■ **PROBLEM TO SOLVE**
Take the lines below beginning at the line that has "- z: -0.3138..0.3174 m" and stopping after the line that has "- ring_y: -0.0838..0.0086", and print them exactly as they are, with no other lines.

■ **DATASET EXTRACT**
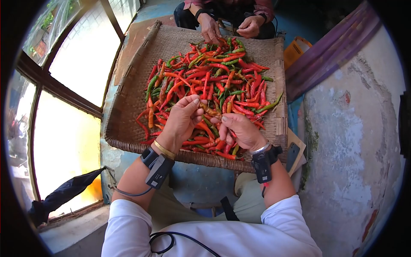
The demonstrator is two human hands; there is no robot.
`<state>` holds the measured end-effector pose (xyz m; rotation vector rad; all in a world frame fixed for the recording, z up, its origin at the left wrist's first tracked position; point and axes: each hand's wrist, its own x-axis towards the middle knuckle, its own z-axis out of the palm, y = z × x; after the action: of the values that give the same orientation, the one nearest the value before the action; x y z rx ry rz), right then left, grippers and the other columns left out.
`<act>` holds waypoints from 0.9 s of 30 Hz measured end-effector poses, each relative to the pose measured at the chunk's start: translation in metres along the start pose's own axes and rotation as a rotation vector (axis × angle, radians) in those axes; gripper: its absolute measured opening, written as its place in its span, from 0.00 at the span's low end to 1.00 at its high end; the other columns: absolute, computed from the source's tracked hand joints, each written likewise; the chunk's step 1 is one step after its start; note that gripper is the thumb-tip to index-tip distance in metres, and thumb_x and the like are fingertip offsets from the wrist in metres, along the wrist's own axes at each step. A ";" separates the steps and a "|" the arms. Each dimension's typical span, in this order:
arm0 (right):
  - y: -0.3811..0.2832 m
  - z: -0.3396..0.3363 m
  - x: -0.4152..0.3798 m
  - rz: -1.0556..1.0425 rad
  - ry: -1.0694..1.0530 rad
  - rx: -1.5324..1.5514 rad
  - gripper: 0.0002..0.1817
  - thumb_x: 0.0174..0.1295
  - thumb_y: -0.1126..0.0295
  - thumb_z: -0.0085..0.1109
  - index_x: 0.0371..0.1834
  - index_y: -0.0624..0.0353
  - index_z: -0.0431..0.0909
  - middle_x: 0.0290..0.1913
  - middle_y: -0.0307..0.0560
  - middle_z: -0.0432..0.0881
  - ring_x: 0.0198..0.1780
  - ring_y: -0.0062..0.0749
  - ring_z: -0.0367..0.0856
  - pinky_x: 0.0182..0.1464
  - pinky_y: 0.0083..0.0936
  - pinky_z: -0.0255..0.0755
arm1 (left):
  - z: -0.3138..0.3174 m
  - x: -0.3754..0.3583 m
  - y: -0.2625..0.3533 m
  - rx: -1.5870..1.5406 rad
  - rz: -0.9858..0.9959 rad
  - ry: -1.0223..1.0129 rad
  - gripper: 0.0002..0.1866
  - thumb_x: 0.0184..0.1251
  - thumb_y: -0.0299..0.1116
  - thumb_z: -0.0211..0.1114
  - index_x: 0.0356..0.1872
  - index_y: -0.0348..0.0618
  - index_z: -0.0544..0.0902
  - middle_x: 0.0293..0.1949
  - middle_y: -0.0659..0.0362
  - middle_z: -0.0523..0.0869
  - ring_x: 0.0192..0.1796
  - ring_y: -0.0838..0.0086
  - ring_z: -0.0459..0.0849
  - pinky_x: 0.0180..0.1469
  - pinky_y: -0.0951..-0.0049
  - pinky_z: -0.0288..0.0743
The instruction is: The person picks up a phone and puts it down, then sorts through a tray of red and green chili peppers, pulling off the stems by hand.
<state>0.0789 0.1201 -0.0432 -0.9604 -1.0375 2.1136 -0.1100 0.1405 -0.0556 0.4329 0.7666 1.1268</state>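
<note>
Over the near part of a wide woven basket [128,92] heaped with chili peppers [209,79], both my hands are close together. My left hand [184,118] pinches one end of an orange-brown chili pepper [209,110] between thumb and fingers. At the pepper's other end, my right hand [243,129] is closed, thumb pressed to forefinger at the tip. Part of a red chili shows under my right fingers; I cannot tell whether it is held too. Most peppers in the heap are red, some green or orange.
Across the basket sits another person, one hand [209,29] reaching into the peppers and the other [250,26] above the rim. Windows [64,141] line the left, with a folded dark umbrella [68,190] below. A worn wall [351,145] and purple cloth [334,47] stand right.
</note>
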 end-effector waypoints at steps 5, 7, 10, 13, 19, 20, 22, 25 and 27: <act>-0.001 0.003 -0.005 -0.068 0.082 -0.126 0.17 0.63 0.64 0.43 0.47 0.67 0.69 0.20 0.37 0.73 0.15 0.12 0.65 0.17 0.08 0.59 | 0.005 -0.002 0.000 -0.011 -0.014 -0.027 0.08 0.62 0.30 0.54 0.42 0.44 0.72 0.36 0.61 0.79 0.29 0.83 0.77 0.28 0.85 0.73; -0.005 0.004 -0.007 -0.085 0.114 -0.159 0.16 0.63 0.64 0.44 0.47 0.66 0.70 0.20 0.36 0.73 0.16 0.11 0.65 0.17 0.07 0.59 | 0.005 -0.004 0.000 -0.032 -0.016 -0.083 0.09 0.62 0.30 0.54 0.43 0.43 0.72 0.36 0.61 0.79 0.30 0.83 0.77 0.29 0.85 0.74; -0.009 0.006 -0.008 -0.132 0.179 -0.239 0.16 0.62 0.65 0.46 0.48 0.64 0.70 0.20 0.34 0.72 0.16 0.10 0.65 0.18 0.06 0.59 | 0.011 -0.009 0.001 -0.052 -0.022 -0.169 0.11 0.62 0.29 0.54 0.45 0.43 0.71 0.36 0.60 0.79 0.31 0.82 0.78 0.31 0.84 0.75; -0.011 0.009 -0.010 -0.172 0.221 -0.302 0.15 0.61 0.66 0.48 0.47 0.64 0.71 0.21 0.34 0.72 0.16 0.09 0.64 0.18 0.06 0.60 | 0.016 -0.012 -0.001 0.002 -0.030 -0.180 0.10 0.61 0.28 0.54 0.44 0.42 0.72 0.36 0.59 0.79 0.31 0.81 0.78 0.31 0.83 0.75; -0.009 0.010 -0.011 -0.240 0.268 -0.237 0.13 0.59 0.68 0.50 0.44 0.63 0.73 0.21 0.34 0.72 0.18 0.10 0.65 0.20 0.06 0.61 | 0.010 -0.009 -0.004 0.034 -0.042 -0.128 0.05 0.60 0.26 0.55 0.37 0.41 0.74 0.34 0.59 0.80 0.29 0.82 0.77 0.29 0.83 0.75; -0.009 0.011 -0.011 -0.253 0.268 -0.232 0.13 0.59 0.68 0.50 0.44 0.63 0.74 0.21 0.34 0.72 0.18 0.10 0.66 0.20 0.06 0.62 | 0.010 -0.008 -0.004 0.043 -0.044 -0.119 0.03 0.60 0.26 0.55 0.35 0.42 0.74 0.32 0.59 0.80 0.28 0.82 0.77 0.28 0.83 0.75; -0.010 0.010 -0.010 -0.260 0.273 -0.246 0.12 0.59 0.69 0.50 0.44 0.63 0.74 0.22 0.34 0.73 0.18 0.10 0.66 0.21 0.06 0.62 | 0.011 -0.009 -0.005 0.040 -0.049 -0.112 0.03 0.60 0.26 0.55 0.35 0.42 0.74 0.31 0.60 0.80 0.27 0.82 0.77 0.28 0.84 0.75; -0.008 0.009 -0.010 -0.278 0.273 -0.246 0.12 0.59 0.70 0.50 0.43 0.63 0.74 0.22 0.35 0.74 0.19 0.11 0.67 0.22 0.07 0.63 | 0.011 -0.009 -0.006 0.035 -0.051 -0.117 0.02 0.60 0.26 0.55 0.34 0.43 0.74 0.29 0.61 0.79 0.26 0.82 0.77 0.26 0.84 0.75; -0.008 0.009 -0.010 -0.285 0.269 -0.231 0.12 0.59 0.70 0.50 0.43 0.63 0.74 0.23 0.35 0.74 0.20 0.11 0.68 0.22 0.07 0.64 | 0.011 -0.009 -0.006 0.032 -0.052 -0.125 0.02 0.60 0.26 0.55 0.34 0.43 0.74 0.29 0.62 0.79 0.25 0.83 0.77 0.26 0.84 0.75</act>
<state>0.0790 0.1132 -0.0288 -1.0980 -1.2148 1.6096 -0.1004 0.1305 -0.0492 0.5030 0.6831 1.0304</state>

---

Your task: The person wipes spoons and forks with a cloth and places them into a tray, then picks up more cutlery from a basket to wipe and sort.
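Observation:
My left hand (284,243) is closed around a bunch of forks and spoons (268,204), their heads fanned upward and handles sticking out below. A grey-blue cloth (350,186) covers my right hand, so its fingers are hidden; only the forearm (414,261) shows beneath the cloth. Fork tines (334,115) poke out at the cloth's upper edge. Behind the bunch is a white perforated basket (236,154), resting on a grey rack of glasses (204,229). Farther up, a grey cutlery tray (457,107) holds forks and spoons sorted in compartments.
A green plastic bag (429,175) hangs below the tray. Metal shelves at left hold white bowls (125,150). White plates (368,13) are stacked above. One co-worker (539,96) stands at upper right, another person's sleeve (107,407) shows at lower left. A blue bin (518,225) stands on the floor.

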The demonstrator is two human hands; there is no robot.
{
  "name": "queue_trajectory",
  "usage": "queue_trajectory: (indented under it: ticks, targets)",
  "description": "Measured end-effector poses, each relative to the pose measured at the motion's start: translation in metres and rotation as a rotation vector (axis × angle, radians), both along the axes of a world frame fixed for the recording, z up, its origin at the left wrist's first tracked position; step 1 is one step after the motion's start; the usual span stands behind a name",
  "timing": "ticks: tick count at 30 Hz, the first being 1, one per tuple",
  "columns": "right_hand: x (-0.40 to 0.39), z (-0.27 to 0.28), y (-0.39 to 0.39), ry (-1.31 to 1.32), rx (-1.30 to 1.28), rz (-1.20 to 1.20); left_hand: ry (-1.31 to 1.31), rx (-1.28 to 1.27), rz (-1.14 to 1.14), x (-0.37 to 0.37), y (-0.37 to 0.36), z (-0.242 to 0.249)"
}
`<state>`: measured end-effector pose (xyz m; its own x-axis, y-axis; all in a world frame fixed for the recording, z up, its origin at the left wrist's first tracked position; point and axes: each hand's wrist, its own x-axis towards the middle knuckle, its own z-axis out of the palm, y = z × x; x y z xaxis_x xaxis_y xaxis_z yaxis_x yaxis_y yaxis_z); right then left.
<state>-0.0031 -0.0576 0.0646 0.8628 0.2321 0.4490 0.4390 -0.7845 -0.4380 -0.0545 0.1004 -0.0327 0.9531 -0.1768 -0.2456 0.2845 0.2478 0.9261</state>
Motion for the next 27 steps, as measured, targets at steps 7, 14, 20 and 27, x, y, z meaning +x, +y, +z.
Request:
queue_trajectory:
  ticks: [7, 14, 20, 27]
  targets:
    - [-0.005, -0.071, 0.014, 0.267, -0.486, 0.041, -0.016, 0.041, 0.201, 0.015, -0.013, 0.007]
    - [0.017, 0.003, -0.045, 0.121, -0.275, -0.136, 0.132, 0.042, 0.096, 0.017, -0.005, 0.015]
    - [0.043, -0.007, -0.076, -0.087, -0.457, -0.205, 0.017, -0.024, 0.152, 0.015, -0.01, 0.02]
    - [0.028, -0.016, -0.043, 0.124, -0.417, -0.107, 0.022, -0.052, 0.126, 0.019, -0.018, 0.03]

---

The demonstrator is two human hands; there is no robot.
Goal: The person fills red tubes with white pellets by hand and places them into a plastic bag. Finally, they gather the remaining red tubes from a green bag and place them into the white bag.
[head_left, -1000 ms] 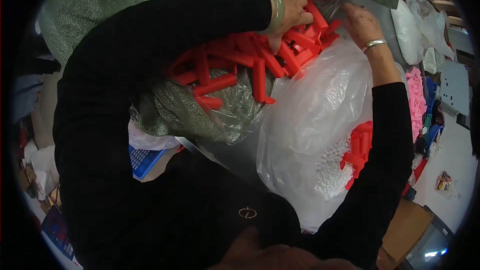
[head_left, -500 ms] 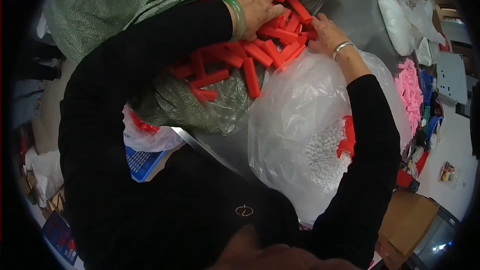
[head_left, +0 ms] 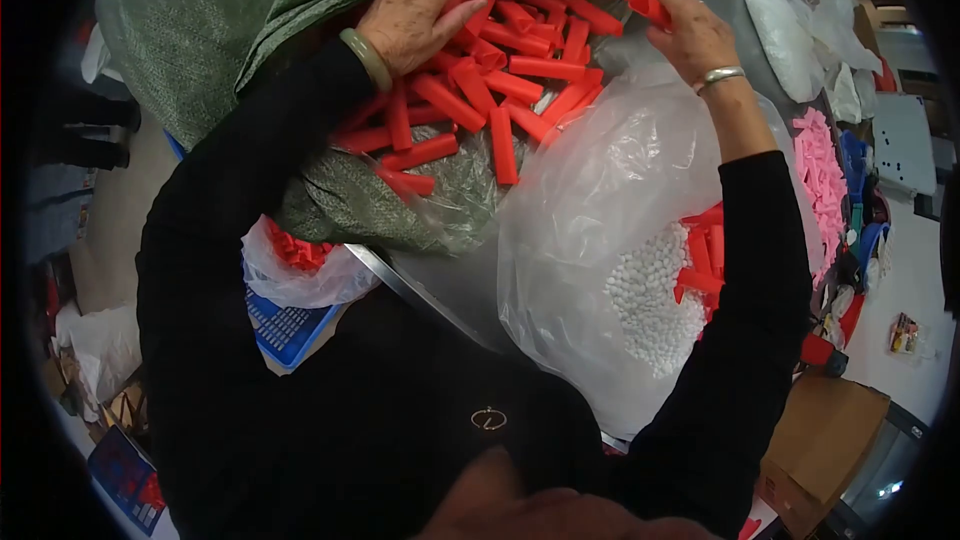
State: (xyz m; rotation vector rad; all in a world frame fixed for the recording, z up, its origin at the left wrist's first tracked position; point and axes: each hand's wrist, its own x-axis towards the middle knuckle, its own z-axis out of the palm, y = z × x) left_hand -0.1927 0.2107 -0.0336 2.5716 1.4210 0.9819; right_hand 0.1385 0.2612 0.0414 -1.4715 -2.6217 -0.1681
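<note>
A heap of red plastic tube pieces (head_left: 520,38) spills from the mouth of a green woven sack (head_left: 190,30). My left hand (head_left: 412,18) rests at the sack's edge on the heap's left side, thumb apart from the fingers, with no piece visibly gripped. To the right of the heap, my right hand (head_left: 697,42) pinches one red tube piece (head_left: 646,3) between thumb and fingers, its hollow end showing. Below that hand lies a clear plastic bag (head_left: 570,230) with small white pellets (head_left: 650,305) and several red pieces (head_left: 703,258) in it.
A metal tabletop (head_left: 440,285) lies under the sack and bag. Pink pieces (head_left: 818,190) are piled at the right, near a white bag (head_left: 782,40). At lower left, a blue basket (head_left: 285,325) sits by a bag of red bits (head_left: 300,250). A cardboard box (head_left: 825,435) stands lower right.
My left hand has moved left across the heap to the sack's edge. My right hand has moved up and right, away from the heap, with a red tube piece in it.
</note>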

■ **TASK OUTPUT**
  - z: -0.3138..0.3174 m
  - x: -0.3754..0.3583 m
  - y: -0.2625..0.3533 m
  - rx: -1.5870..1.5406 rad
  - rz: -0.9858..0.9959 rad
  - ry: -1.0223..1.0129 rad
  - gripper: 0.0002..0.1866
  - thumb_x: 0.0184..0.1251
  - thumb_y: -0.0299..0.1116
  - thumb_z: -0.0211..0.1114
  - index_x: 0.0356..0.1872
  - index_y: -0.0348..0.0618
  - index_z: -0.0544..0.0902
  - middle_x: 0.0293..0.1949
  - middle_y: -0.0659..0.0362
  - middle_z: -0.0523..0.0869
  - ring_x: 0.0192..0.1796
  - ring_y: -0.0838..0.0086

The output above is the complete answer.